TASK DESCRIPTION: Scan the entries that follow and work out how many lines contain "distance". Give the number and nothing else.

SOURCE MATERIAL:
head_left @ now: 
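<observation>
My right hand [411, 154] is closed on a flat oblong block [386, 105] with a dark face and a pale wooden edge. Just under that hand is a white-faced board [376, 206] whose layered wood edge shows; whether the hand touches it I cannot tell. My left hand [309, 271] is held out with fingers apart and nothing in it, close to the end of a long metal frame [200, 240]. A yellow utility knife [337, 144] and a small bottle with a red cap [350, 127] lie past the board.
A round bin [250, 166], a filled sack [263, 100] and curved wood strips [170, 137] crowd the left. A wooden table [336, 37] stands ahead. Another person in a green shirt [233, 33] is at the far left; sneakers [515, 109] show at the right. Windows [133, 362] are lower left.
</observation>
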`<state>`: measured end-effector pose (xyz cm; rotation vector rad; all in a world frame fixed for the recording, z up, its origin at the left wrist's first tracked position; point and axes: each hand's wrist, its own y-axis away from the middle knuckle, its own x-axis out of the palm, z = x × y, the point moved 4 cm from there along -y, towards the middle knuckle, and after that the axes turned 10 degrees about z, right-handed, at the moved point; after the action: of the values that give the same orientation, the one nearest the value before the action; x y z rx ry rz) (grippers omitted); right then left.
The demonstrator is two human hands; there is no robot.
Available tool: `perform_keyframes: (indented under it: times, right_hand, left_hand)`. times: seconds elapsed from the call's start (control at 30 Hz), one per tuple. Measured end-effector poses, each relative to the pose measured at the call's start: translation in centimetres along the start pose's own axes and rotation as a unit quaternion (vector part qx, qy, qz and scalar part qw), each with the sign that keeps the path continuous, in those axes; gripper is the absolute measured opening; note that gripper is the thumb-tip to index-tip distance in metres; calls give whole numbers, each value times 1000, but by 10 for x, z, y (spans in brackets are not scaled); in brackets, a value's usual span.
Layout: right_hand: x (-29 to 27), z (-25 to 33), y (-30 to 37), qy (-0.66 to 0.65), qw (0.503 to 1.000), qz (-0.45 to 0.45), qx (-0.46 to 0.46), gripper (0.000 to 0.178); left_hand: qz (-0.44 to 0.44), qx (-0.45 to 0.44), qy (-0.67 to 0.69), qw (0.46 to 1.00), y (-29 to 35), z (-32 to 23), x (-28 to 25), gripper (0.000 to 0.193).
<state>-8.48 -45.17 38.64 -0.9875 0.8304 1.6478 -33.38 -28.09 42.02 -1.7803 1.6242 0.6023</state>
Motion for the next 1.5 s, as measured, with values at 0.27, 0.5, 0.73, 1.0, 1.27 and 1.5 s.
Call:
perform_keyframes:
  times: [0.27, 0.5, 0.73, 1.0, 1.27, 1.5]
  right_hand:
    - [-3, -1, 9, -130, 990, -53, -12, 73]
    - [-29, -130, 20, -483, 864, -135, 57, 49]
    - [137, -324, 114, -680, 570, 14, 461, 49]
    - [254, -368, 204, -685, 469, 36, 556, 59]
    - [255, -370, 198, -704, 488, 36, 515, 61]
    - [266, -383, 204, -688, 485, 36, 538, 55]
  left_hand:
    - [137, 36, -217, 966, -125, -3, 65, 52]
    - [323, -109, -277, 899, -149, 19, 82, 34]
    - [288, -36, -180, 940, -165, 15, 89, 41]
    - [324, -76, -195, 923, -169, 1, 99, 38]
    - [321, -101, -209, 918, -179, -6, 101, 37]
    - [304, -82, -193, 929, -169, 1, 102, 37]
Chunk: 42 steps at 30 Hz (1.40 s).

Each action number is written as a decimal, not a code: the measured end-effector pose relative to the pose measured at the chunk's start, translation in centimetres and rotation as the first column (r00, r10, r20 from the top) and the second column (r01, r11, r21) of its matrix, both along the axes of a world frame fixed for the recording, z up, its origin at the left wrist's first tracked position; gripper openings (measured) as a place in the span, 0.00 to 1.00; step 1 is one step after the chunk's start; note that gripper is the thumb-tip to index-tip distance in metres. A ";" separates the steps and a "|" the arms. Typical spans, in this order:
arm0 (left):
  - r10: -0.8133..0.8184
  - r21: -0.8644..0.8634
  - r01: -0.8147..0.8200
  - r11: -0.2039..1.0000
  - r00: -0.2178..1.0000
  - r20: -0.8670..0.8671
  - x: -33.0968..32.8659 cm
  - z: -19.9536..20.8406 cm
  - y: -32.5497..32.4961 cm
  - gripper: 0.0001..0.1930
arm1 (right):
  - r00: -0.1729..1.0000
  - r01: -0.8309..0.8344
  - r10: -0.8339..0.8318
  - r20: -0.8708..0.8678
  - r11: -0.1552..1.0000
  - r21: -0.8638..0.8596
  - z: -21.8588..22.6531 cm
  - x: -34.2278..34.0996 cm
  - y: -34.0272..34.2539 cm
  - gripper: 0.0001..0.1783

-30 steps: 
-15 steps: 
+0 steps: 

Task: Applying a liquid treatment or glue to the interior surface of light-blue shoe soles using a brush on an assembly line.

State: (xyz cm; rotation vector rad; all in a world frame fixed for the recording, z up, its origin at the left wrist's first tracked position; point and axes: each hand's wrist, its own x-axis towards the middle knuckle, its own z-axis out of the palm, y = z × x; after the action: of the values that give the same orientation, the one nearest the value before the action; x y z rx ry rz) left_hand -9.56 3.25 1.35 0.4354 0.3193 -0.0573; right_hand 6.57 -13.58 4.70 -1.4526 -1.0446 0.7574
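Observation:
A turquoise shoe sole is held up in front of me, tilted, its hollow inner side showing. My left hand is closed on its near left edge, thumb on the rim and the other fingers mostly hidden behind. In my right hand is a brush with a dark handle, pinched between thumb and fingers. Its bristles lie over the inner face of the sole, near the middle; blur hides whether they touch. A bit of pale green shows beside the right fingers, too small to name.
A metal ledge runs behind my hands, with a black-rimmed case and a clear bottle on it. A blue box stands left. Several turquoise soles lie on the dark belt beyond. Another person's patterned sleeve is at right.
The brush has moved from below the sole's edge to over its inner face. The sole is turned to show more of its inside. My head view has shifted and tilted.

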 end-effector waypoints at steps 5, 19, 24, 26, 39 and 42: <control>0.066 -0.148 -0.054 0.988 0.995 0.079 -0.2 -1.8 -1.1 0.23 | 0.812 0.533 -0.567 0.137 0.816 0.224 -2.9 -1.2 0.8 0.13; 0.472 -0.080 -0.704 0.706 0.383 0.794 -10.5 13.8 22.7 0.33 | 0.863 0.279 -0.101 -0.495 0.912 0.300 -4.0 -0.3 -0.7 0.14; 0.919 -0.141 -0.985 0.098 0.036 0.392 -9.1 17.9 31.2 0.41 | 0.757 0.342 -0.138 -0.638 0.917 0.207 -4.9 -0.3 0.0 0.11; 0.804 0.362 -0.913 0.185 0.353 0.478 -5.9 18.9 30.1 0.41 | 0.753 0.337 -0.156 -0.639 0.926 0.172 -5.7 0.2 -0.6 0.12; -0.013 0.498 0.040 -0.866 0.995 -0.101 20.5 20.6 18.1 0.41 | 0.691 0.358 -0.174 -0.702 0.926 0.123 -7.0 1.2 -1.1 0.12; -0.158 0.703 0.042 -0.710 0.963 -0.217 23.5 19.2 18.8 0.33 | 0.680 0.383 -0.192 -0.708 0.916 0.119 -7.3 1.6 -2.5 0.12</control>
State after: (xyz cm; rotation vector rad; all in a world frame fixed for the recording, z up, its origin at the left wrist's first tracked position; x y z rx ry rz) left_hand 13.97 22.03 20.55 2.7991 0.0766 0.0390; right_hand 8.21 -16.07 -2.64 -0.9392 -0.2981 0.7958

TASK RESULT: 2